Along with the Imperial Court
Council, the Guild of Librarians is one third of the triumvirate that
advises the R'unorian Empress. The Guild of
Librarians also performs a function similar to both the EnkyklopadiŽ
Nybelmarnica or the Compendium
of the Santharia in that it gathers and
records information in a scholarly fashion for future use.
Appearance. The Guild's lay people wear no special garb, nor do the gatherers. Apprentices are given dark red robes marked with a pair of grey stripes down the back and front, which serve as a uniform. Full librarians have similar dark red robes though these lack stripes. The Librarians Omnibus are awarded a silver medallion with the Guild Seal emblazoned on it, while the Speaker wears a silver mantle over his or her robe.
Guild gatherers can be of almost any race, tribe or profession, though as a rule gatherers in foreign lands tend to be sailors or merchants of one sort or another. The ranks of apprentices and librarians are largely populated by Rímart and N'eshmor, and this filters up to the ranks of the Librarians Omnibus.
Function. The Guild's supposedly impartial ultimate goal is to "acquire all knowledge of things physical, intellectual, and spiritual and to preserve this knowledge for the benefit of future generations". In order to accomplish this, the Guild gathers and records information from wars, to fashion to philosophy to new methods of cooking, and stores it in the Great Library of Glara.
In practice, the Guild is one-third of the R'unorian Triumvirate that advises the Empress. The various branches and organs of the Guild of Librarians act in R'unor's interest in matters of trade with foreign nations, conducting the census of the kingdom, the education of its peoples and, if rumour is to be believed, espionage.
Organization.

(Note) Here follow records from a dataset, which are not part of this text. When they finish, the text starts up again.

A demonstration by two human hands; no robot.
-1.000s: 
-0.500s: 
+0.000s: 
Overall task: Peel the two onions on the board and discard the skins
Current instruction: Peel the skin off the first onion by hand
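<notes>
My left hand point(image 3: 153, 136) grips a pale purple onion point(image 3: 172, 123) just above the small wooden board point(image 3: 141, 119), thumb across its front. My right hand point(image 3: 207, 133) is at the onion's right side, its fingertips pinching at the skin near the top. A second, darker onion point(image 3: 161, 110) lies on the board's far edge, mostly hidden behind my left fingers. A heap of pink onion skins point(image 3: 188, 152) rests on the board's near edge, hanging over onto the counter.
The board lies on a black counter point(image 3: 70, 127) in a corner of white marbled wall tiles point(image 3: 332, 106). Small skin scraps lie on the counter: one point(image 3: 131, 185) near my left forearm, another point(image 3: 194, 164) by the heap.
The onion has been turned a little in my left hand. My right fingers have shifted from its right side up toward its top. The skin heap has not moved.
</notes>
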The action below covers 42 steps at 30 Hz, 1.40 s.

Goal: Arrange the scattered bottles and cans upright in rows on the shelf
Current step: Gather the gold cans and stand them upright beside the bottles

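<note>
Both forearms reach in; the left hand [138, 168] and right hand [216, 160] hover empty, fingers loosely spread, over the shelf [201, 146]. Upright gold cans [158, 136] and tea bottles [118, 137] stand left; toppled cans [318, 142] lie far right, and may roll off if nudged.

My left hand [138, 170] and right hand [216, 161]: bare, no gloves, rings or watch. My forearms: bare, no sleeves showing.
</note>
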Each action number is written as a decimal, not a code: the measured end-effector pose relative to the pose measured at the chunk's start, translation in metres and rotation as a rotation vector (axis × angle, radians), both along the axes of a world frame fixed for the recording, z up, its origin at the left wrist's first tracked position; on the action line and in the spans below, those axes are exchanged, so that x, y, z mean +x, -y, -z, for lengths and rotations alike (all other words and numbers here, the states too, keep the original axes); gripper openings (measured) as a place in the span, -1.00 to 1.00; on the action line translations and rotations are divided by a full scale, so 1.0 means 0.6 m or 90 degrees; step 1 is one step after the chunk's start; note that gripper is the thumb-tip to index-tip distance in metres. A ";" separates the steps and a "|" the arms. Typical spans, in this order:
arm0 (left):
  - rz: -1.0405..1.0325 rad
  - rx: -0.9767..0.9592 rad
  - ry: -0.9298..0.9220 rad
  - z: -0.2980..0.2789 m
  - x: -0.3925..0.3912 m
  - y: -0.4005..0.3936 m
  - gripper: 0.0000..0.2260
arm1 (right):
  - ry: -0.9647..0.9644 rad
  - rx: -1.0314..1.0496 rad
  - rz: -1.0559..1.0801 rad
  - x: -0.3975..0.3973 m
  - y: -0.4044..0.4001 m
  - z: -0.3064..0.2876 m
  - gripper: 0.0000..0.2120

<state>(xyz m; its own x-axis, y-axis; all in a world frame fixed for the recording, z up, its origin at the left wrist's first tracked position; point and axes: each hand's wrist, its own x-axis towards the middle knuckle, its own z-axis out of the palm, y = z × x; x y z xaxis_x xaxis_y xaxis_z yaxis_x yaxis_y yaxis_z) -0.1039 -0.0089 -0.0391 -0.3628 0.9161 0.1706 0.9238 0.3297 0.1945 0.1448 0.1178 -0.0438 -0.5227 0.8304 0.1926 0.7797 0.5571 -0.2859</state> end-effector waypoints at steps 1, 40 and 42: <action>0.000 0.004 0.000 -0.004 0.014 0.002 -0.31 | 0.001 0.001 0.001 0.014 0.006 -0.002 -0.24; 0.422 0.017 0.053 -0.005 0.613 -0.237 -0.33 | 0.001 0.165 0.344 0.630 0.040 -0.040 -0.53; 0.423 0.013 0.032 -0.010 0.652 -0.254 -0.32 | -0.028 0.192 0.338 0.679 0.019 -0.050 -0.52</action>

The organization of the Guild of Librarians is much like that of the Santharian Compendium in some respects. At the base of the Guild is the "laity", a workforce of people who produce food, paper, ink and other things as required by the Guild.
Above these are various apprentices, who work to copy and collate the notes produced by the Guild's gatherers or various colleges. The apprentices are responsible for the legwork in keeping the Great Library organized, among other duties in order to familiarize themselves with the workings of the Guild. More senior apprentices may be assigned to synthesize notes into an acceptable summary to be included in one of many indices. Apprentices are formally approached by the various colleges of the Guild for induction into their ranks. The criteria vary between the colleges but usually involve the apprentice personally collecting and synthesizing information about something new. This process can take quite a while and not all apprentice have survived the ordeal or returned to the Great Library afterwards.
The Gatherers are the eyes and ears of the Guild of Librarians. They are its agents in Nybelmar and Sarvonia, and are also a significant source of income for the Guild. Many of the gatherers are merchants of one sort or another, and send goods or monies back to the Guild with their reports. Through these and other influential connections the Guild controls a significant proportion of R'unor's trade with the outside world. The Guild possesses the best contacts, information and maps of locations outside R'unor and so has an advantage when it comes to trade. A gatherer is not necessarily a particularly learned person, merely one who knows what sort of information or articles might be of interest to the Guild. Indeed, most gatherers often have no concept the value of some of the items or information they procure.
Above these are the Librarians, who maintain the Great Library and its records. The librarians organize themselves into four broad colleges, based on specific area of expertise.
- The College of Mechanists
The College of Mechanists is dedicated to the pursuit of knowledge of mechanisms and their improvement, as well as advances in metallurgy, architecture, masonry and woodcraft. They count famed inventor Gregory Firelance among their number, and are partly responsible for constructing the mechanical hand used by Empress Kirvosa Flameseer.
- The College of Alchemists
The College of Alchemists is dedicated to the craft of alchemy and its associated schools, as well as knowledge of medical arts and techniques. The College of Alchemists operates hospitals in major R'unorian cities, and is responsible for training many R'unorian healers.
- The College of Magi
Members of the College of Magi study but do not practice magic. They are also, strangely, interested in the study of religions and spirituality. The College of Magi has been responsible for collecting the scriptures of the R'unorian deities into three books (the Books- of the Skies, of the Seas, of the Stones respective).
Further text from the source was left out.